AIM OF THE TASK: Word for word, retype the first line of the records and every following line through the one containing "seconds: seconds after".

EXERCISE DATA:

════════════════════

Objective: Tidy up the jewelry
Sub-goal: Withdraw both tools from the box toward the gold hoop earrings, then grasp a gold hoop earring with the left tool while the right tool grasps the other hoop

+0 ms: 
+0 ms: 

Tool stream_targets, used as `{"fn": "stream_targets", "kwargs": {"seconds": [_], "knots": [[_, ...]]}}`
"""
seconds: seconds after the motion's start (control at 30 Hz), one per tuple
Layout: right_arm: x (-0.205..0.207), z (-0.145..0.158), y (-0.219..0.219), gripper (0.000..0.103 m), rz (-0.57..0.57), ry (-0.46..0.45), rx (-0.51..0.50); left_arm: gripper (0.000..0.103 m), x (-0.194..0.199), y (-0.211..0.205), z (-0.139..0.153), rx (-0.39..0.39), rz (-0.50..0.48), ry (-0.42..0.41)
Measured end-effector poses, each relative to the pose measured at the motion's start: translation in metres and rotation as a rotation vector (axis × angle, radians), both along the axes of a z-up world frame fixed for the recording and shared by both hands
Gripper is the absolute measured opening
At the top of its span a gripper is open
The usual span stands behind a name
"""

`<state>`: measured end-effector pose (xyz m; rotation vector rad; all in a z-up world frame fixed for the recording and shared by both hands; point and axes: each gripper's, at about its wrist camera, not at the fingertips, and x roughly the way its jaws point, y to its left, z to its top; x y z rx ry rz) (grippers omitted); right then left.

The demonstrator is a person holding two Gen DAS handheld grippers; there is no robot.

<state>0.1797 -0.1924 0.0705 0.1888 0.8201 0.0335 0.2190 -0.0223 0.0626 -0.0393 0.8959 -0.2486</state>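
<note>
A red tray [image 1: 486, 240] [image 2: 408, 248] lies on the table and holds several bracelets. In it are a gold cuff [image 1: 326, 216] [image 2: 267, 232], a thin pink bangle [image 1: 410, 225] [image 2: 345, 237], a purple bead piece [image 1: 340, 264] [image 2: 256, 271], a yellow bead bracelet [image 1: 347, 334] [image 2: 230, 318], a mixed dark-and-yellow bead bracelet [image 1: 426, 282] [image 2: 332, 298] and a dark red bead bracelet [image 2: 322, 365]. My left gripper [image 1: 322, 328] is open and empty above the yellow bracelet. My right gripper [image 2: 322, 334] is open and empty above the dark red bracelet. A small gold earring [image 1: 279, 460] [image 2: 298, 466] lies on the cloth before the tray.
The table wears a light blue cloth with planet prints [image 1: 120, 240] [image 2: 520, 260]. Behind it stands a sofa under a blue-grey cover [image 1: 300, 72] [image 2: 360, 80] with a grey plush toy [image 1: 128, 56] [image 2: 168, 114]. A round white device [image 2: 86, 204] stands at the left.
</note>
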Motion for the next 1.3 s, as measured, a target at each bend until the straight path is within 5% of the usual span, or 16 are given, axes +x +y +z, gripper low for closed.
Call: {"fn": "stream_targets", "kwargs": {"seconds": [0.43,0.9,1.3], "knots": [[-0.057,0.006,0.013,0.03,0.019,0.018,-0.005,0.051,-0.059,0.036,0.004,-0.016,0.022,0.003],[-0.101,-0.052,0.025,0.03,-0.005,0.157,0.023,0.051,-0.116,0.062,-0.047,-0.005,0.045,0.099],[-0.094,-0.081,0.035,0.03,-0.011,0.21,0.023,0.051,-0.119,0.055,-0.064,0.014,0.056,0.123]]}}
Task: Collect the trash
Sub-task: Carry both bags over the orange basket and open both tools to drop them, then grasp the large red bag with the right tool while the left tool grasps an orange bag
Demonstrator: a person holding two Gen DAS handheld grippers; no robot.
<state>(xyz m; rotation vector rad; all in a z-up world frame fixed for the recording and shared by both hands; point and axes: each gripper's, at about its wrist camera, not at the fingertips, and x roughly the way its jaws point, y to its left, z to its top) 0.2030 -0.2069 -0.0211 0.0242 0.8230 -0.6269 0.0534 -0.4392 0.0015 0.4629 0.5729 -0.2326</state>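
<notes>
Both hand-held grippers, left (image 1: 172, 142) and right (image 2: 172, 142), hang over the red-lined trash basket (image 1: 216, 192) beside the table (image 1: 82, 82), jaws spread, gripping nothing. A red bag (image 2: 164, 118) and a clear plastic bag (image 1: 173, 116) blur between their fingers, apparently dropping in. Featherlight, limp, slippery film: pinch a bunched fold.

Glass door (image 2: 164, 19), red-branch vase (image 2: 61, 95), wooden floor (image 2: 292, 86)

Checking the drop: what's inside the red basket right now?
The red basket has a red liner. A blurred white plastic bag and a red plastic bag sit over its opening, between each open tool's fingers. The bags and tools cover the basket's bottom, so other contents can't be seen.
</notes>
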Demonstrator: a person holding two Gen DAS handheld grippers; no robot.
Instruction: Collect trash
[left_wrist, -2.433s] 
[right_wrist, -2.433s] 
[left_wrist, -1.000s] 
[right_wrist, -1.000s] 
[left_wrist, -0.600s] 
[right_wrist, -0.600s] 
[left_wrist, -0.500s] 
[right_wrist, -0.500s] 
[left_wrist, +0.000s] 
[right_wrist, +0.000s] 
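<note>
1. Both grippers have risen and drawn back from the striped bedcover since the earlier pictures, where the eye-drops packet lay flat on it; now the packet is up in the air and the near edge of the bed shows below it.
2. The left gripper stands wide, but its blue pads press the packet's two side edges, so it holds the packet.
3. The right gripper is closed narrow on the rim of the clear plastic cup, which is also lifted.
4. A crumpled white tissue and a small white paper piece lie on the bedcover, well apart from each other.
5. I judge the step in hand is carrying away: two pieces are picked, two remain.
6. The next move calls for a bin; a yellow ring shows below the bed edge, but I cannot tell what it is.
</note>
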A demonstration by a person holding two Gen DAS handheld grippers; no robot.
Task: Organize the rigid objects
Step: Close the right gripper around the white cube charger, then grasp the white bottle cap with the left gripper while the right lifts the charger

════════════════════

WRITTEN SOLUTION:
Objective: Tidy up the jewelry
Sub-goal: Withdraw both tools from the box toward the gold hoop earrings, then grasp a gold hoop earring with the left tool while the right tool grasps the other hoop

+0 ms: 
+0 ms: 

Tool stream_targets, used as `{"fn": "stream_targets", "kwargs": {"seconds": [_], "knots": [[_, ...]]}}`
"""
seconds: seconds after the motion's start (control at 30 Hz), one per tuple

No more output is required for this exercise.